1.74k stars 210 forks source link

Is there any solution to reduce the usage of GPU mem to run ROME(wikibio and convsent) and MEND(in all datasets)-A40(48G) #246

Closed Blank141 closed 4 months ago

Blank141 commented 4 months ago

When i try to reproduces the report results in paper, I encounter the OOM error my device is A40*2(48G Each GPU)
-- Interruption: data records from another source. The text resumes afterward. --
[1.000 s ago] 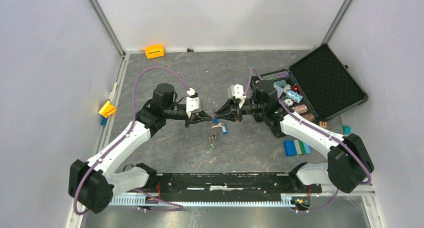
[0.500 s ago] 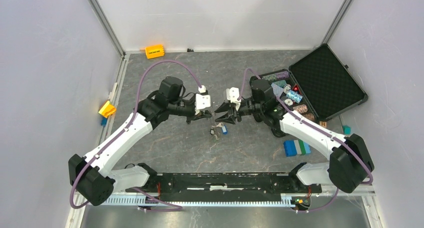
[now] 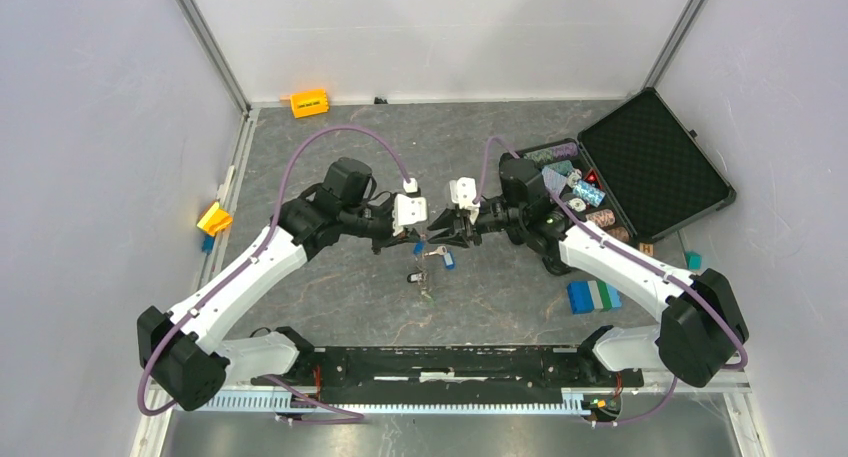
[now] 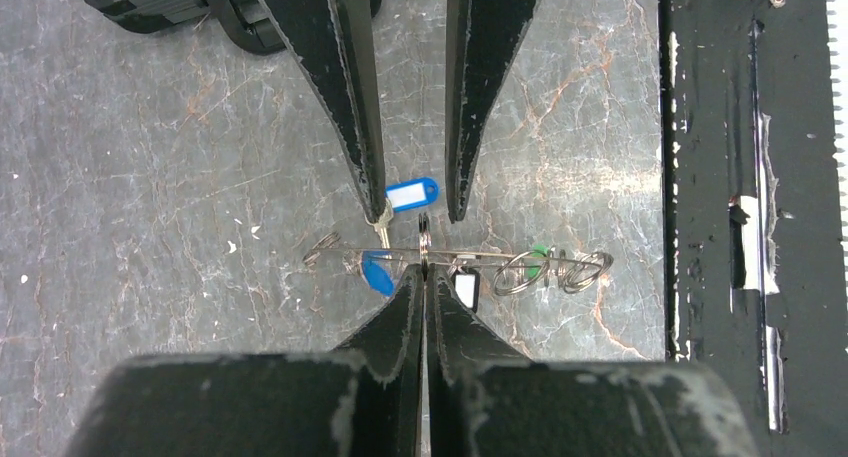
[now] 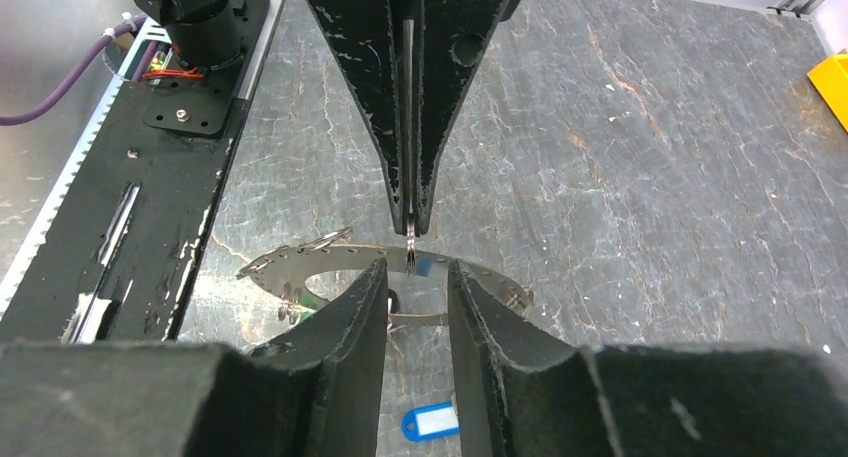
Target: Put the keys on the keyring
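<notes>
Left gripper point(image 4: 425, 275) pinching keyring point(image 5: 300, 258) rim at 12 o'clock; right gripper point(image 5: 414, 272) hanging spread. Ring probably light, stiff, slippery.

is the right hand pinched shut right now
No, the fingers of the right hand stand apart, with the thin jagged silvery metal ring showing across the gap between them.

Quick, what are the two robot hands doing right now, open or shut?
Left gripper: shut, pinching the keyring.
Right gripper: open, blue-tagged key between its fingers.
</notes>
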Robot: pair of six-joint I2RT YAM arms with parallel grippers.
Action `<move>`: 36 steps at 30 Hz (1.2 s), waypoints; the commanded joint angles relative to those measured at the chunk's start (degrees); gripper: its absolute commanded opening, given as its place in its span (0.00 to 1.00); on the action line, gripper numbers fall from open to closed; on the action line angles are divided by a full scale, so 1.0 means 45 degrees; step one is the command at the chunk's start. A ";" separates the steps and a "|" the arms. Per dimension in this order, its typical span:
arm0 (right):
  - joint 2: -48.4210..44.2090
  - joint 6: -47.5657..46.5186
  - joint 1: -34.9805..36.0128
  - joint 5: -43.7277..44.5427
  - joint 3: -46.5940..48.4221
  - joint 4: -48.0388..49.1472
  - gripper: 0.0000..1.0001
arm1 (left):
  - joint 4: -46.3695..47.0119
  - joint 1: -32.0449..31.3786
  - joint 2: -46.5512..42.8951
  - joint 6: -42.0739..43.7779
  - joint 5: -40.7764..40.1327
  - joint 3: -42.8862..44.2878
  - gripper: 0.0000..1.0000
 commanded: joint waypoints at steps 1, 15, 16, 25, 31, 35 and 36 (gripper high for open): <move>-0.0116 0.0008 0.0163 -0.0216 0.0339 0.0295 0.33 | 0.0156 -0.0161 0.0117 0.0033 0.0022 0.0731 0.02; 0.0089 0.0558 0.0304 0.0158 0.0125 0.0962 0.00 | 0.0195 -0.0230 0.0447 -0.0269 -0.0055 0.0915 0.02; 0.0118 0.0660 0.0287 0.0192 0.0090 0.1058 0.00 | 0.0195 -0.0230 0.0419 -0.0294 -0.0016 0.0975 0.02; 0.0220 0.0700 0.0284 0.0231 0.0082 0.1003 0.00 | 0.0352 -0.0240 0.0125 -0.0486 0.0233 0.0987 0.02; 0.0195 0.0524 0.0301 0.0358 0.0110 0.0701 0.17 | 0.0370 -0.0231 0.0160 -0.0556 0.0250 0.1025 0.02; 0.0211 0.0527 0.0296 0.0439 0.0089 0.0708 0.22 | 0.0391 -0.0240 0.0153 -0.0576 0.0247 0.1006 0.02; 0.0211 0.0527 0.0305 0.0453 0.0084 0.0708 0.21 | 0.0396 -0.0230 0.0143 -0.0572 0.0259 0.0986 0.02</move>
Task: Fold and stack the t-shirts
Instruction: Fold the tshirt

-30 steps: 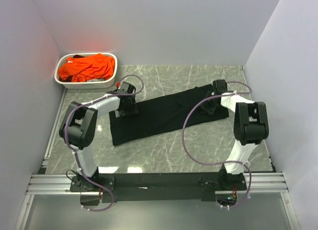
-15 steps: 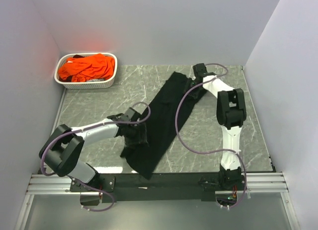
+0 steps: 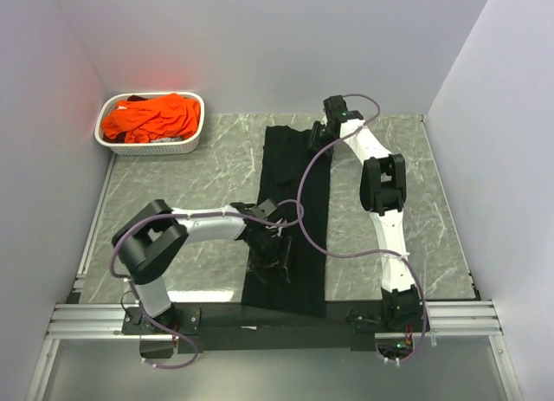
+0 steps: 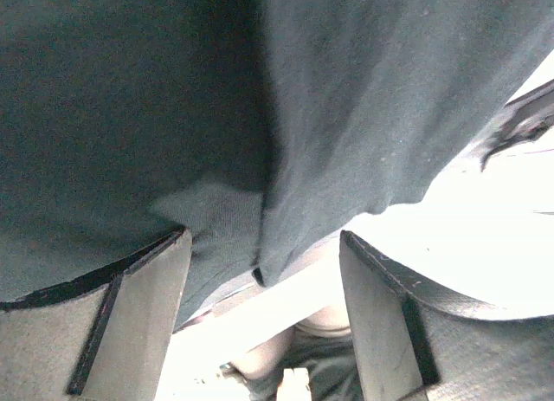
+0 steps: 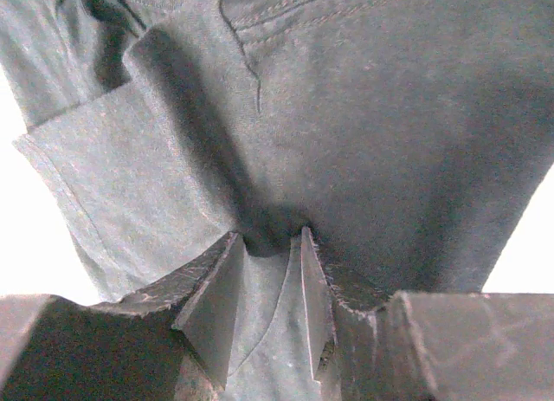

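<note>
The black t-shirt (image 3: 290, 202) lies as a long narrow strip running from the far middle of the table to its near edge. My right gripper (image 3: 317, 138) is at the strip's far right corner; in the right wrist view its fingers (image 5: 270, 236) are pinched shut on a fold of the black cloth (image 5: 372, 115). My left gripper (image 3: 273, 249) is over the strip's left edge near the front; in the left wrist view its jaws (image 4: 264, 236) stand wide apart, with the black cloth (image 4: 346, 98) hanging just above and between them. The orange t-shirts (image 3: 151, 117) lie bunched in the basket.
The white latticed basket (image 3: 192, 141) stands at the far left corner against the wall. Grey walls close in the marble table (image 3: 173, 184) on the left, back and right. The black rail (image 3: 277, 319) with both arm bases runs along the near edge.
The black shirt swung from lying across the table to lying front to back. My left gripper moved right and nearer with it; my right gripper moved to the far middle.
</note>
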Robot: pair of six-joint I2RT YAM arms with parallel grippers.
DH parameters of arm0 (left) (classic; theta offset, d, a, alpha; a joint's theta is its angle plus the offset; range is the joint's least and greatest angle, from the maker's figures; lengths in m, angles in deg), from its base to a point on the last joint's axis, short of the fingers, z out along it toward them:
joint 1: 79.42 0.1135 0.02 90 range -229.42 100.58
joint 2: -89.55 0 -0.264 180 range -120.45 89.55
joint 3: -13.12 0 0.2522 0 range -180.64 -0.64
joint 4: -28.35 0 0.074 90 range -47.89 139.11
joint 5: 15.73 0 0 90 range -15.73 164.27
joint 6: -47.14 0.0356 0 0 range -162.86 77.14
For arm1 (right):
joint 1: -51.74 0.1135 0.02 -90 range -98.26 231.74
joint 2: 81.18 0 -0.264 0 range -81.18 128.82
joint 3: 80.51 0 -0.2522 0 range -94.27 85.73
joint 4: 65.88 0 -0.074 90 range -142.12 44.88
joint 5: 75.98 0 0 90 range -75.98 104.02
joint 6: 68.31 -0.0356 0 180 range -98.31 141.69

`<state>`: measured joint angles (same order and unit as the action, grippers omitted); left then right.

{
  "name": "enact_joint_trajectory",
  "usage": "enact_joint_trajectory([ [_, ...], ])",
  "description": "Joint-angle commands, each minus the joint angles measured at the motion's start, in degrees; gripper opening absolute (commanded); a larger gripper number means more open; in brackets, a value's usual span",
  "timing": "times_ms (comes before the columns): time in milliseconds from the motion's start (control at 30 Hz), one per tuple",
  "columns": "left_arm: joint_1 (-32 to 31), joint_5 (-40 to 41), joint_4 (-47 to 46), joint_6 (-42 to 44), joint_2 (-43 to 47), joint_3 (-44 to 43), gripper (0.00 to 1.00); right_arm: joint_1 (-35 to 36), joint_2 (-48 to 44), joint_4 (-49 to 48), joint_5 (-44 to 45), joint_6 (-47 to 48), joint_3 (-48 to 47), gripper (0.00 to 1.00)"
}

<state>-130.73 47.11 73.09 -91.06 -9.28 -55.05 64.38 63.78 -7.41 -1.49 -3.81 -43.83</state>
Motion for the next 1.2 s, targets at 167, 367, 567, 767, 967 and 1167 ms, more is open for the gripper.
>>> enact_joint_trajectory([
  [167,-1.07,8.16,5.3,0.22,-3.05,-10.53,0.81,-3.42,-4.33,-5.42,0.65,3.78,1.05,0.41],
  [367,-0.55,19.04,9.44,-2.5,2.66,-14.14,0.89,-2.63,-25.73,-9.45,1.18,5.81,20.41,0.47],
  [567,-0.19,28.63,14.98,-4.96,10.75,-11.86,0.92,0.18,-49.28,-12.28,5.74,2.47,49.94,0.5],
  [767,-0.19,29.88,15.08,-8.21,18.66,-1.41,0.82,9.22,-69.25,-10.87,8.91,-3.67,74.05,0.5],
  [967,-0.81,28.65,14.81,-10.33,23.94,6.77,0.82,23.71,-82.45,-7.71,9.1,-11.85,87.78,0.49],
  [1167,-1.6,27.68,13.32,-11.74,26.05,10.73,0.82,35.5,-84.95,-10.43,6.89,-19.76,93.52,0.42],
])
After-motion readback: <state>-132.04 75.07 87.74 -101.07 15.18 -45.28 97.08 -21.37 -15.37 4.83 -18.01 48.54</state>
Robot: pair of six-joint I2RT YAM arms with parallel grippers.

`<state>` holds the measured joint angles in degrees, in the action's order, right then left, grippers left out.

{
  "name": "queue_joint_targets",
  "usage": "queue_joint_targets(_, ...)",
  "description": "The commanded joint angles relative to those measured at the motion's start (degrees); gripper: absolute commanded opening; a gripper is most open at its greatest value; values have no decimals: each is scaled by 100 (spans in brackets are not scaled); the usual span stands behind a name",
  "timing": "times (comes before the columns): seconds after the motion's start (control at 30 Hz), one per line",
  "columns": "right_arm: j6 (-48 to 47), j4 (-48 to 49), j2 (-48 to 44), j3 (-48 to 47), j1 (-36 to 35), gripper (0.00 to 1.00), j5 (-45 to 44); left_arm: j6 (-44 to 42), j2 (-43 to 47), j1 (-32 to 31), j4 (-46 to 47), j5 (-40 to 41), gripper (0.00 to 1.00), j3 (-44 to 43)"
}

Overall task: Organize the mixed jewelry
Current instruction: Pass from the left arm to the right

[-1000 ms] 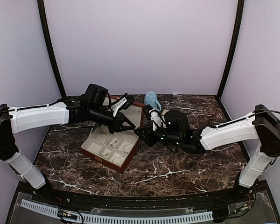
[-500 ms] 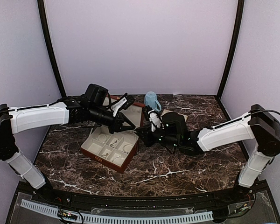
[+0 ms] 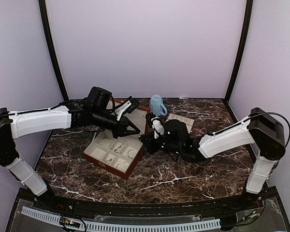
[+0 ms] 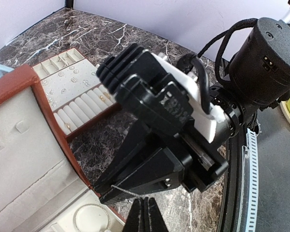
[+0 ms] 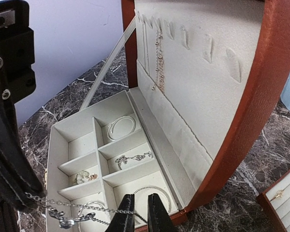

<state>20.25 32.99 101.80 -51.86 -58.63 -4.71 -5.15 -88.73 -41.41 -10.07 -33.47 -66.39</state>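
I had two arms on the dark, white-veined marble table (image 3: 174, 179), with one box, one mug and one tray between them.

The left gripper (image 3: 133, 130) came in from the left over the box. In its wrist view its two black fingers (image 4: 149, 218) were pressed flat together and nipped one end of a single thin silver chain (image 5: 77, 205).

The reddish-brown box (image 3: 111, 168) stood open with its lid upright. The lining was matte cream felt, and the base was split into small square cells by thin walls. One slim necklace (image 5: 159, 53) hung down the lid under a row of little felt flaps. In the cells I counted one smooth bracelet hoop (image 5: 120, 119), one linked bracelet (image 5: 133, 157), one very thin hoop (image 5: 153, 187) and one small cluster of mixed pieces (image 5: 83, 178), part silver and part gold-toned. I could not count the cluster.

The chain ran taut above the near cells, just past the box's near edge, and a small clasp dangled from it. Its other end met the right gripper (image 5: 135, 212), whose two fingertips had closed to a narrow slit and pinched the chain. From the left wrist camera those wedge-shaped jaws tapered to one point where the chain began.

Further right and back stood one pale blue mug (image 3: 157, 104). Beside it lay one cream slotted tray (image 4: 75, 94) of padded rolls, with tiny studs (image 4: 63, 90) dotted along the rows. They were too small to count.
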Motion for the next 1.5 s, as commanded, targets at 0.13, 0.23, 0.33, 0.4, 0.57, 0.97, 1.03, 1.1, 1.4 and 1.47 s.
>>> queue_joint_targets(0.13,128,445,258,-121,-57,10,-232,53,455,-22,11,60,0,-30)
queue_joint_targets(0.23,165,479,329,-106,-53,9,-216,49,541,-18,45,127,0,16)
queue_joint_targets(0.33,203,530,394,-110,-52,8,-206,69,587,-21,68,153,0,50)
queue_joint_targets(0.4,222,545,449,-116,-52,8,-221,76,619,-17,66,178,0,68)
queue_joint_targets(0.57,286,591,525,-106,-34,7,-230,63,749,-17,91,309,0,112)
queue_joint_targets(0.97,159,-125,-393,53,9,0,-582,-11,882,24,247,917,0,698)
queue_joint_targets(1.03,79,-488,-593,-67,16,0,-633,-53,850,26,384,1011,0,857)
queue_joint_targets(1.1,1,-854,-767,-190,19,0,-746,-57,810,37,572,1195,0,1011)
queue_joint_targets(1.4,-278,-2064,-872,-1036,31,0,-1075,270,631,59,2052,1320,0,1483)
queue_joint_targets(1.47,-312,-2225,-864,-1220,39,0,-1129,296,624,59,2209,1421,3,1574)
following is my command ' python run_knowedit_llama2.py --editing_method=ROME --hparams_dir=../hparams/ROME/llama-7b --data_dir=./data/KnowEdit/benchmark/wikibio/test-all.ar.json --datatype='wikibio' --ds_size=10

python run_convsent_llama2.py --hparams_dir ../hparams/ROME/llama-7b.yaml --editing_method ROME --data_dir ./data/KnowEdit/benchmark/convsent --ds_size=10 ' even in ds_size=10, ROME run out of my memory(in wikibio and consent)

MEND usage is 46G and only available in one GPU, but my A40 has 48G mem

XeeKee commented 4 months ago

Hello, the ROEM method's easyedit supports model parallelism. You can set model_parallel: true in the hyperparameters, which will reduce the memory usage on a single card. The MEND method does not support model parallelism, so unfortunately, I don't have a good way to assist you with that. I'm sorry.

Blank141 commented 4 months ago

Thank you! and I have set 'model_parallel: true' and 'device: 0,1' in ROME experiments . The OOM problem still exist. only for wikibio and convsent...others work very well

XeeKee commented 4 months ago

Because the text length of wikibio and convsent is longer, it leads to larger memory usage. I may not have particularly good suggestions to help you solve the problem.

Blank141 commented 4 months ago

Okay. thank you very much